The CPU consumption issue is a good point, I haven't thought too much about that.

I benchmarked using this script:

from PIL import Image
import multiprocessing


def image_diff_percentage(i):
    image1 = Image.open('0.png')
    image2 = Image.open('1.png')

    pairs = zip(image1.getdata(), image2.getdata())

    if len(image1.getbands()) == 1:
        dif = sum(abs(p1-p2) for p1, p2 in pairs)
    else:
        dif = sum(abs(c1-c2) for p1, p2 in pairs for c1, c2 in zip(p1, p2))

    ncomponents = image1.size[0] * image2.size[1] * 3
    percentage = abs((dif / 255.0 * 100) / ncomponents)
    return percentage

if __name__ == '__main__':
    pool = multiprocessing.Pool()
    for _ in range(100000):
        pool.apply_async(image_diff_percentage, (_,))
        print('compared {} couples of images'.format(_))
    pool.close()
    pool.join()
Results

It tooks ~7 seconds for an Intel® Xeon® E3 1220 v2 to compare 100 000 couples of images (14 000 per second).
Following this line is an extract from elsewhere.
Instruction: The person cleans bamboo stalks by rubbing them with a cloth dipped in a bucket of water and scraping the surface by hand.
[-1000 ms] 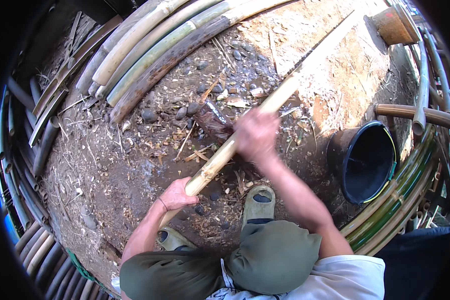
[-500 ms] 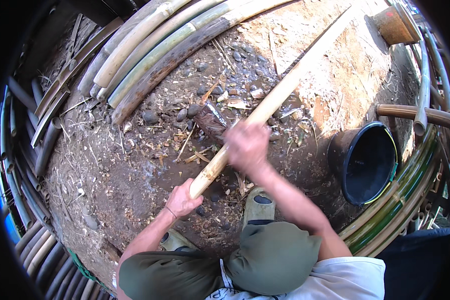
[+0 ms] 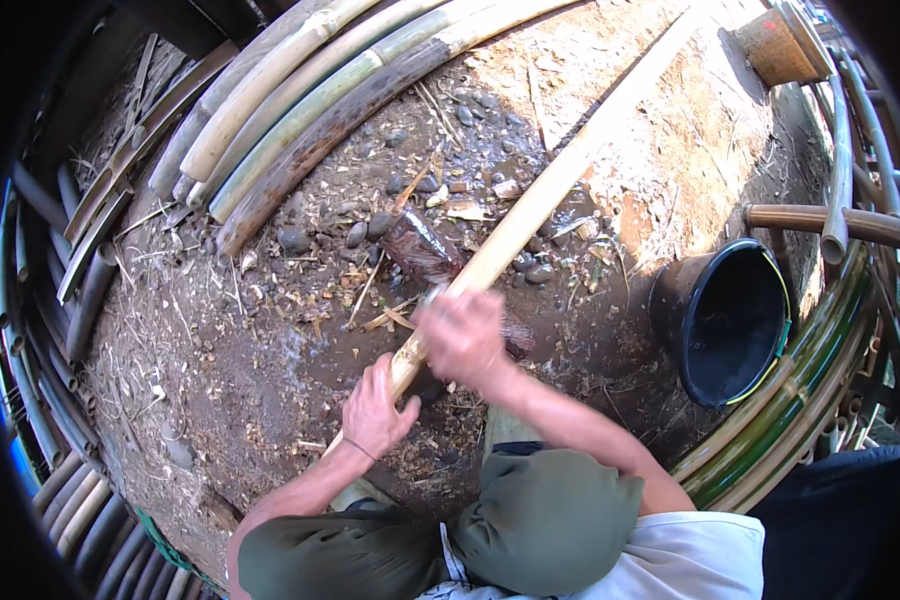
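A long pale bamboo pole (image 3: pixel 530 215) slants from between my legs toward the far right, resting across a short, wet, dark log (image 3: pixel 422 245) on the ground. My left hand (image 3: pixel 373 412) is wrapped round the pole near its close end, thumb apart, and a thin tip shows past the wrist. My right hand (image 3: pixel 462 338) is closed on top of the pole, over the log, somewhat blurred. A small pale glint shows at its fingers; what they press against the pole is mostly hidden.
Several bamboo poles (image 3: pixel 310 130) lie at the far left. A black bucket (image 3: pixel 735 325) lies tilted at the right, near green bamboo poles (image 3: pixel 760 440). A rusty brown container (image 3: pixel 780 48) is at the far right. Stones (image 3: pixel 295 240) and shavings litter the wet dirt.
The pole has slid toward me, so its near end now reaches past my left hand. My right hand has moved down and left; my left hand has shifted slightly, its fingers less tightly curled.
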Demonstrator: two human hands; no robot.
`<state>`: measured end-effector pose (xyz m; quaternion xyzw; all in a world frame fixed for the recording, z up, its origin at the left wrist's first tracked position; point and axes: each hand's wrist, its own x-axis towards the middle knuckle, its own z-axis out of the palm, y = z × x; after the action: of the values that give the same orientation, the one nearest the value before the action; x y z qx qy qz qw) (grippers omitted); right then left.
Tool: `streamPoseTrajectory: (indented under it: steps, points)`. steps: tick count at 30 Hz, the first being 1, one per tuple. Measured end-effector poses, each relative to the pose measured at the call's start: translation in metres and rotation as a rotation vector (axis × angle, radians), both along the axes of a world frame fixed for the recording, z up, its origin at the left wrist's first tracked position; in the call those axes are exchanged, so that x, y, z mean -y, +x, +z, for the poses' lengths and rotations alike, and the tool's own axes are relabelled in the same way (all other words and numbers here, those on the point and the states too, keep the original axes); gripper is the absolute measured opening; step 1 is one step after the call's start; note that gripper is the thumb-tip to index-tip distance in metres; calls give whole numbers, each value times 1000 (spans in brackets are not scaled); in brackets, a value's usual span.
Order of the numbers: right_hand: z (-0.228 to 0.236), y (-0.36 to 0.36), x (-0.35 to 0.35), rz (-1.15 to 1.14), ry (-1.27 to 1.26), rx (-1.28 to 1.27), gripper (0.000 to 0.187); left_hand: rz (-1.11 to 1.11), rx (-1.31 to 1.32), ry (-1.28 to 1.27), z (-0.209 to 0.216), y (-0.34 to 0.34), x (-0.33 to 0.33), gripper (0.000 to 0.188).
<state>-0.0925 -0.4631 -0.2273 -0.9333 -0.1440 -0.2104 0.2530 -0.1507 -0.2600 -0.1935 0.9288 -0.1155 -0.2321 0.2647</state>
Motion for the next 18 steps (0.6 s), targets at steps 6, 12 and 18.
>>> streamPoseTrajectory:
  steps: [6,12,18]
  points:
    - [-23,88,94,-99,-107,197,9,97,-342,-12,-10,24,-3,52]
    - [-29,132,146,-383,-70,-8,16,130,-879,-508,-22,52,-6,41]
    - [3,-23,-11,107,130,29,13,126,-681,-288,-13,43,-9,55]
I assume, then, the bottleneck is more related to both the bandwidth and the computing power which are allocated to run the website.

I would have though of two solutions;

  • Permitting the addition of multiple words to describe one image, that would add some pain for the attacker.
  • Adding a way more noise on the images, disabling the ability to compare them.
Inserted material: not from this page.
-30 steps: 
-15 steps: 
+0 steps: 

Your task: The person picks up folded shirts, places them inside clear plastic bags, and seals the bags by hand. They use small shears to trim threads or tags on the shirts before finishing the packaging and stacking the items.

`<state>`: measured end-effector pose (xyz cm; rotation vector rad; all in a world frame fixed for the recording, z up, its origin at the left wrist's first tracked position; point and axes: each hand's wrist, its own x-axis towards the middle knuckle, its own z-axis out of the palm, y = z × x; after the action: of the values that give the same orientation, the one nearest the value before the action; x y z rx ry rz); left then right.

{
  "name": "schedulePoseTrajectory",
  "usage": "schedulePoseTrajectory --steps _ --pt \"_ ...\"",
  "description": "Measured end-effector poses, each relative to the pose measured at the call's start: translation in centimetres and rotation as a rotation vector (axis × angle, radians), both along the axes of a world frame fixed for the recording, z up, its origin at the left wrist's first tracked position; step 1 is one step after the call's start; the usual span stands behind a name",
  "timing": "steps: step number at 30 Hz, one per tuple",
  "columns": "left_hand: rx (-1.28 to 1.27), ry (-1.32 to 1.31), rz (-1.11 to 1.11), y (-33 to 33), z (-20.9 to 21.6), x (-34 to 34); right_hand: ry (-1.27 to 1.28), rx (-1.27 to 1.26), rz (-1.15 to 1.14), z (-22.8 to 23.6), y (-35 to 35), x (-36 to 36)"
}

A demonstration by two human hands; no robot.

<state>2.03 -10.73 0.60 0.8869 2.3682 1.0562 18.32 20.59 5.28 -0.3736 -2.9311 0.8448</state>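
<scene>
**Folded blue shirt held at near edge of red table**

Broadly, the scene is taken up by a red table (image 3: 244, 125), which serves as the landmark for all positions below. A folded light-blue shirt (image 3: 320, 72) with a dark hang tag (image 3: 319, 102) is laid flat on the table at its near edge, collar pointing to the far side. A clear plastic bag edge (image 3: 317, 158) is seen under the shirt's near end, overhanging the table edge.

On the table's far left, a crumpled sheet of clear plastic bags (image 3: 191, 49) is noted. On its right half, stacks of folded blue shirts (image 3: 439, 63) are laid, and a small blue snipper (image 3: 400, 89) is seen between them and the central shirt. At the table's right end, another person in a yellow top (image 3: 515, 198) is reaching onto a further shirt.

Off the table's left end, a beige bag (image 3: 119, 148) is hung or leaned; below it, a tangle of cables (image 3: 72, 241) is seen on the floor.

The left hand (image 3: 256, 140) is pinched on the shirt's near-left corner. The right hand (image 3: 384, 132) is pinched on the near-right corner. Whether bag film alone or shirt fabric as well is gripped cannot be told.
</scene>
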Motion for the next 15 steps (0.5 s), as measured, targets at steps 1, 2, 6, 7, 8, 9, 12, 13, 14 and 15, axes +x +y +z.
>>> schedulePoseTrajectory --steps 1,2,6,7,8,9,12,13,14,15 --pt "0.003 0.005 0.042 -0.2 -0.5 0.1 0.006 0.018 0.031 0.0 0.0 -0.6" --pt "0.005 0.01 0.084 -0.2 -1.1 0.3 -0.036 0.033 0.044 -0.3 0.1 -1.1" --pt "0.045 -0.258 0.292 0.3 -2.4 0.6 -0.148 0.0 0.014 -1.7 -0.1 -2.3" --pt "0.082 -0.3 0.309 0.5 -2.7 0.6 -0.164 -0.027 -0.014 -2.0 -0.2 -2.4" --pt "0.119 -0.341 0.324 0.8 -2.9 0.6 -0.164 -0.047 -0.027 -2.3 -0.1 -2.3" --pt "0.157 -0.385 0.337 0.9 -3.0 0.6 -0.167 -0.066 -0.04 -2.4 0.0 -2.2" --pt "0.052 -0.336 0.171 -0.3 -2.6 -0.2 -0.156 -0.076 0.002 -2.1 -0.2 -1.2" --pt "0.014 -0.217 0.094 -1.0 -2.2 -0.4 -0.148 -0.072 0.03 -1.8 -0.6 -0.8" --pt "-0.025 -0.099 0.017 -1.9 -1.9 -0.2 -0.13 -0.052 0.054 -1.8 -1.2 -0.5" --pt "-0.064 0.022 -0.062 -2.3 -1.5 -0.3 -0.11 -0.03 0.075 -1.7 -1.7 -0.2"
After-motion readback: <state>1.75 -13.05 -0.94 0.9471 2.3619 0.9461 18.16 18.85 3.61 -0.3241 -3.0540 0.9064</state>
The reason why I don't appreciate your solution is that it sounds a bit like "use visualCaptcha only if you don't need a captcha, if you need one, someone will break it". In my opinion, a captcha solution should be secure by default.
Furthermore, relying only on the laziness or cost not worthing it for the attacker is not sufficient.

@BrunoBernardino

This comment has been minimized.

Collaborator

BrunoBernardino commented Dec 18, 2015

If you need a lot of security, ReCaptcha is a pretty good choice, visualCaptcha is not in a competition for security, but usability.
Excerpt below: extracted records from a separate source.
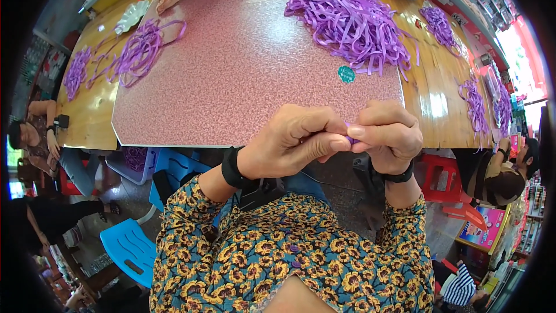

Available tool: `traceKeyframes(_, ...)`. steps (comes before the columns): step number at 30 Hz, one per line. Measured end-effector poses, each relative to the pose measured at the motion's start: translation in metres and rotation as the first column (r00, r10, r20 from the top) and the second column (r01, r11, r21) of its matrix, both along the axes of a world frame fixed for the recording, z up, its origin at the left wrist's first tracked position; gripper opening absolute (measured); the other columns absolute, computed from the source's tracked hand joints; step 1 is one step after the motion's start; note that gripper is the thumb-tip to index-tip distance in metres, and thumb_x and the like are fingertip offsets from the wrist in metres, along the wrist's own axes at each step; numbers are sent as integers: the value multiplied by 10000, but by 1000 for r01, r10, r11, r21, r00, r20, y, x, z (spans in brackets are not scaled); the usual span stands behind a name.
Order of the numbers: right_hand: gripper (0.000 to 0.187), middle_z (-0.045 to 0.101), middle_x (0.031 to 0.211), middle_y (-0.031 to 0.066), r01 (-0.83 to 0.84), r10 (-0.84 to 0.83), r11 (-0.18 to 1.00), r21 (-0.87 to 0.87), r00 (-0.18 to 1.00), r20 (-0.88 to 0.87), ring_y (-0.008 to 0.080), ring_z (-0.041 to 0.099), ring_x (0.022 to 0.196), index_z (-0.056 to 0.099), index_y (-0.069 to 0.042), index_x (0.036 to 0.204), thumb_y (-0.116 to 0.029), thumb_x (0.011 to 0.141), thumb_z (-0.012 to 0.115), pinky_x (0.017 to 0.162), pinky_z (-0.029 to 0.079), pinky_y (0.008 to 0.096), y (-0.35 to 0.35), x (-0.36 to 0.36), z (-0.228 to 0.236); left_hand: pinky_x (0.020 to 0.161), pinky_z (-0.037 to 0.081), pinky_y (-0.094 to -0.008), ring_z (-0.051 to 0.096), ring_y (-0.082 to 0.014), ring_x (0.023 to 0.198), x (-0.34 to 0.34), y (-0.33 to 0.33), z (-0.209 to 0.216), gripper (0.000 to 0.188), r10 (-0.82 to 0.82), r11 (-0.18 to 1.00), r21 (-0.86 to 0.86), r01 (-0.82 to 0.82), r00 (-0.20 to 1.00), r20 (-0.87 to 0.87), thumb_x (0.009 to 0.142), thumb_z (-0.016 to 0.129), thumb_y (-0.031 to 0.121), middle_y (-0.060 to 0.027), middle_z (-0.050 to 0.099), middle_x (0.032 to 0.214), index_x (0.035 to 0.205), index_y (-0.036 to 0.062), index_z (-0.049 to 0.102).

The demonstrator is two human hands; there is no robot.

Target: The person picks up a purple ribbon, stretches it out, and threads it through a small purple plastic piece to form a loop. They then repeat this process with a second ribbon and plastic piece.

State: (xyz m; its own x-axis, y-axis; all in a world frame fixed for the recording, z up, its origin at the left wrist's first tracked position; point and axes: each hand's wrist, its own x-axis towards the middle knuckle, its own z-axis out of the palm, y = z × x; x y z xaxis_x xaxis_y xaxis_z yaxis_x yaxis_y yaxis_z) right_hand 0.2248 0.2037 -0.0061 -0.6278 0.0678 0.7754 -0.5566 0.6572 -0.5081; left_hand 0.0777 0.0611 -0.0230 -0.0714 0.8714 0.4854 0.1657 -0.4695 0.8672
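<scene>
Pinching a purple piece (351,139), the hands (294,140) mostly hide it.

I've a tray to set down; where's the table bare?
Most room: the middle of the pink board, between the left ribbon coil and the large ribbon pile. Less: the right wooden strip, between the board and the lower ribbon bundle. Crowded: under the pile, and front right, where the left hand and right hand meet.

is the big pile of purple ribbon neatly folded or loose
Loose: in the purple ribbon pile, strands loop and cross in all directions, and some trail past the right edge of the pink board.
</scene>
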Motion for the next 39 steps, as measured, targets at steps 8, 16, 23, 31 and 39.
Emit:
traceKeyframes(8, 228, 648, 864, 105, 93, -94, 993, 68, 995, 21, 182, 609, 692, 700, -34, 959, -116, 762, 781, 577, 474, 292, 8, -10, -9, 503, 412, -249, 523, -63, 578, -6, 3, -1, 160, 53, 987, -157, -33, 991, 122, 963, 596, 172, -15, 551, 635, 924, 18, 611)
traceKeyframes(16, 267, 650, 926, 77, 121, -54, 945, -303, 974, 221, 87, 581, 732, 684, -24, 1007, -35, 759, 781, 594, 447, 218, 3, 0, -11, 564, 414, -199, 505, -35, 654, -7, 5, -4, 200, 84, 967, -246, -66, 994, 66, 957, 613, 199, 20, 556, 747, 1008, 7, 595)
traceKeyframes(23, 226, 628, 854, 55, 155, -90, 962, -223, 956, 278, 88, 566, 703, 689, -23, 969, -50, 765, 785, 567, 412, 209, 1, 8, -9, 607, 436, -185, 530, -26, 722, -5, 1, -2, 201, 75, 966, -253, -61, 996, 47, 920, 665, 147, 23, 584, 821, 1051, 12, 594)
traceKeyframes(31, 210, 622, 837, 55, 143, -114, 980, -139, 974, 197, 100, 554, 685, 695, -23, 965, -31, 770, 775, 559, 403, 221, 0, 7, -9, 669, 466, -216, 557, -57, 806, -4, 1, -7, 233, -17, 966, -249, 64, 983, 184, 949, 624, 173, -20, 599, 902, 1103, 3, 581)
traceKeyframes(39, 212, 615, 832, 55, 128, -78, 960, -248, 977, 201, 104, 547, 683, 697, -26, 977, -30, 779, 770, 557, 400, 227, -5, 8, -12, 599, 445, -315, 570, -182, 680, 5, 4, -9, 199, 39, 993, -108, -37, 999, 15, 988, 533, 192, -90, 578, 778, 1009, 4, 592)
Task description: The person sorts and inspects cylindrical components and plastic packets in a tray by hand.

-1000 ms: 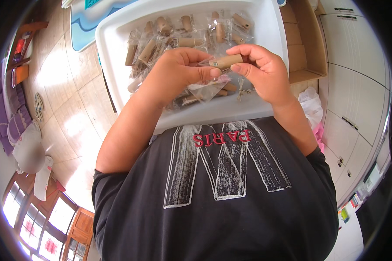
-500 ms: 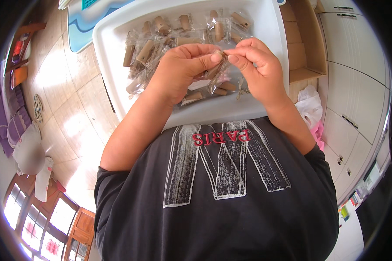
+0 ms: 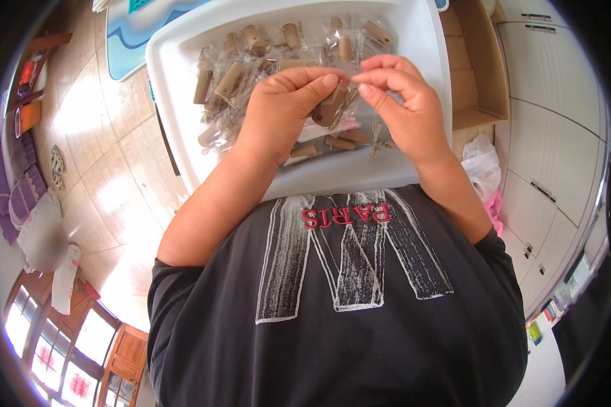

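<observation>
My left hand point(image 3: 284, 102) is closed in a pinch, thumb against fingers, on the top of a small clear plastic bag. Inside the bag hangs a brown, wood-coloured cylinder point(image 3: 328, 113), below my fingertips. My right hand point(image 3: 407, 108) is closed at the same bag, its thumb and finger at the bag's upper edge. A clear flap point(image 3: 348, 68) stands up between the two hands. Beneath them is a white plastic tub point(image 3: 433, 41) holding several bagged brown cylinders point(image 3: 229, 79). Loose brown cylinders point(image 3: 339, 142) and thin string bundles point(image 3: 379, 144) lie at its near side.
An open cardboard box point(image 3: 478, 61) stands right of the tub, with white plastic bags point(image 3: 480, 163) nearer me. White cabinets point(image 3: 557, 88) line the right side. A blue-patterned table point(image 3: 122, 41) is at the far left. Another person point(image 3: 44, 244) is at the left.
The bag between my hands has turned, so its brown cylinder shows more clearly. A clear flap now stands up, and my right fingers have shifted slightly right.
</observation>
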`<state>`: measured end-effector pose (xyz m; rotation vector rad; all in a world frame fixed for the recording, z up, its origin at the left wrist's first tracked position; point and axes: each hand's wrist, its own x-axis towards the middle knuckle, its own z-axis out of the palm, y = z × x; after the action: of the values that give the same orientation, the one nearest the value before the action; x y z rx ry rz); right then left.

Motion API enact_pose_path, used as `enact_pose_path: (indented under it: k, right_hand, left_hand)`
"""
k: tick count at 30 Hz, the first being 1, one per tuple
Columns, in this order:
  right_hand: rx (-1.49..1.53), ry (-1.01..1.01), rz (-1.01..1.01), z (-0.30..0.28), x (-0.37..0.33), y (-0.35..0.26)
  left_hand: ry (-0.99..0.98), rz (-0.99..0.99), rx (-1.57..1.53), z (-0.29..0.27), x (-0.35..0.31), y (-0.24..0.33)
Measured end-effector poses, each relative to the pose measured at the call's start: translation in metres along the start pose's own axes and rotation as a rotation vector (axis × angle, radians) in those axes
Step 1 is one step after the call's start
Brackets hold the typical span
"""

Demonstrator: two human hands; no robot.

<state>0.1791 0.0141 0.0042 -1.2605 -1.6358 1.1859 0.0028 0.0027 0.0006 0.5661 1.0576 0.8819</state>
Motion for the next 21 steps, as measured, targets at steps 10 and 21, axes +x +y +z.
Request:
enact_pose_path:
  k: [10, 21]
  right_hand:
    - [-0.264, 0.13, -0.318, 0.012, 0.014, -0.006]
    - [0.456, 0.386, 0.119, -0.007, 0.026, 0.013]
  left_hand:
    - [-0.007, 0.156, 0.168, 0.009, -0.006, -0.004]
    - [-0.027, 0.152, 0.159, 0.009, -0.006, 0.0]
Google has done something very nice with the checkbox thing, but it doesn't always show up. Eventually I imagine visualCaptcha won't be necessary, but the need for focusing on UX is real.

As for adding noise in the images, it defeats the purpose UX-wise.

More than one word to describe the image is pretty good.

I've been thinking of a v6, where there would be no images, only the audio option, which is accessible by default and much harder to bypass. Coupled with some app to generate the audio.json and the audio files.

That would definitely break your app, but I'm wondering if an audio-only captcha is something people would enjoy using... Maybe if the question is typed as well it would work?

What do you think?

@PierreBarre

This comment has been minimized.

PierreBarre commented Dec 18, 2015

I understand that was not the point of visualCaptcha to provide a lot of security. But, I think there is a world between a break rate of a few percents and a 100% break rate.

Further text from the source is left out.